CCC: Green Finance, Climate Investments Key to Resilient Future

March 26, 2021 Friday


Photo from the UNDP Philippines’ Facebook Live coverage.

MANILA, 27 March 2021 — The Climate Change Commission (CCC) and the Department of Finance (DOF) underscored the importance of accessing climate finance and mobilizing green investments to help increase the country's resilience to shocks from pandemics and the climate crisis.

In the "Building Better for a Greener Future" webinar held on March 25, CCC Secretary Emmanuel De Guzman stated that while the COVID-19 pandemic has brought about unprecedented loss in lives and livelihoods and to the global economy, the climate crisis is by far more disastrous, deadlier, more widespread, and lingering.

“Its loss and damage are projected to reach USD 600 trillion by the end of the century if the global community misses the 1.5 degrees Celsius Paris goal. Climate change will continue to worsen poverty, vulnerabilities, and risk of our communities to natural hazards as well as to the pandemic. Yet, following a brief decline caused by the lockdowns and economic slowdown, emissions are coming back to pre-pandemic levels,” De Guzman stressed.

“To change our perilous path, we need nothing short of a great reset that reforms the ways we’ve lived and regarded our environment. We need to usher in a new kind of development, the kind that ensures socioeconomic equity, ecosystem protection, and cultural resilience. We are in need of a holistic and integrated approach to mobilizing and complementing finance and resources in the public and private sectors,” De Guzman added.

De Guzman said that by building on the investments made in the COVID-19 recovery, the implementation of the country’s Nationally Determined Contribution (NDC) can help generate and sustain development gains across Philippine society and our economic sectors.

Department of Finance Assistant Secretary Paola Alvarez meanwhile explained that the green finance structure in the Philippines is “made to focus on financial instruments that are designed to help government manage the cost of disasters due to our innate vulnerability, while increasing revenue generation given our context of being an emerging economy.”

Alvarez also discussed the government’s efforts on incentivizing sustainability and innovation through the Corporate Recovery and Tax Incentives for Enterprises (CREATE) Law, which aims to provide tax discounts to activities aligned with the Philippine development agenda. She also mentioned of existing climate finance tracking initiatives, such as the Climate Change Expenditure Tagging  (CCET) and the Public Investment Program Online (PIPOL) System.

“Climate budgeting is an important additional foundation of the climate change response of the Philippines, and it is in line with the commitments of the Department of Finance in international platforms, such as the Coalition of Finance Ministers. The Philippines champions Helsinki Principle No. 4, which takes into account climate change and macroeconomic planning, fiscal spending, procurement, and other policies. This is where the Nationally Determined Contribution comes into play. We can actually look into what different policies we can put in place to help implement our NDC. And that’s through mainstreaming of climate policies,” Alvarez emphasized.

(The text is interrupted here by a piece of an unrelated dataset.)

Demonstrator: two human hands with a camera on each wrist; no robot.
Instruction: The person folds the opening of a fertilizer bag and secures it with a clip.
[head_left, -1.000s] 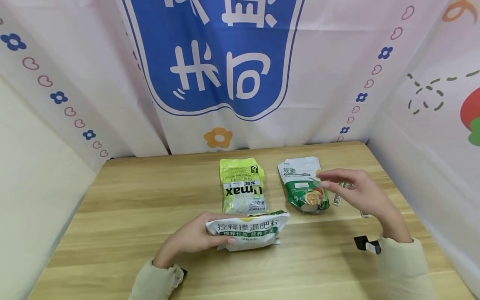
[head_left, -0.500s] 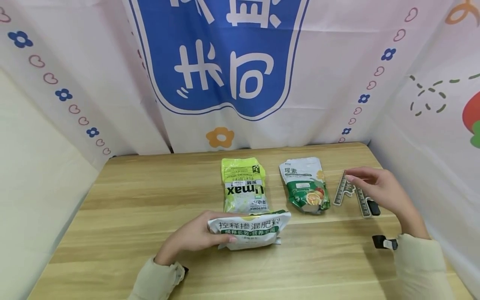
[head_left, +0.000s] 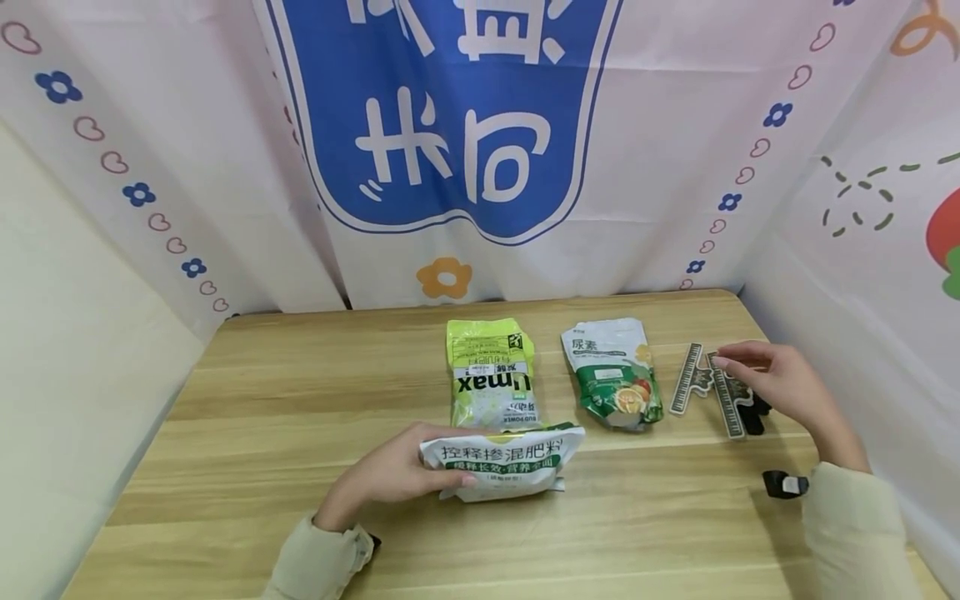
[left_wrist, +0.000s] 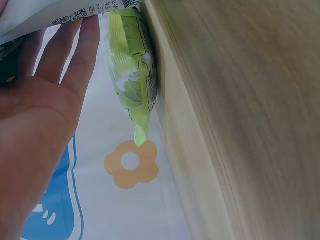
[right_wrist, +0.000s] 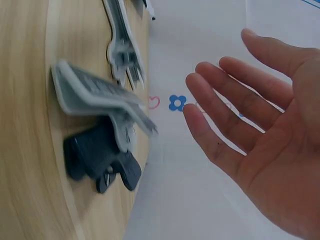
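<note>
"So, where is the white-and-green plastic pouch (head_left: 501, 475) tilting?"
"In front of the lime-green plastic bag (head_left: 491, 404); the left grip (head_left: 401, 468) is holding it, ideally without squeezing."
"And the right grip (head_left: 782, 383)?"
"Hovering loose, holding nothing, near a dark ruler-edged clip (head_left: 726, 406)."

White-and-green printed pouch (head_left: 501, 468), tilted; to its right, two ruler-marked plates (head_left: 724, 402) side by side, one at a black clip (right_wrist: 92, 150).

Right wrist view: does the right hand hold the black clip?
No, the right hand is open and empty, and the black clip sits apart from it.
</note>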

This webinar is part of the Inclusive Innovation webinar series, which is a joint effort by the United Nations Development Programme (UNDP), UNDP Accelerator Labs, and the Development Academy of the Philippines (DAP), in order to identify policy strategies, incentives, and regulations on green investments and innovative finance that will accelerate the transition towards a green and inclusive recovery.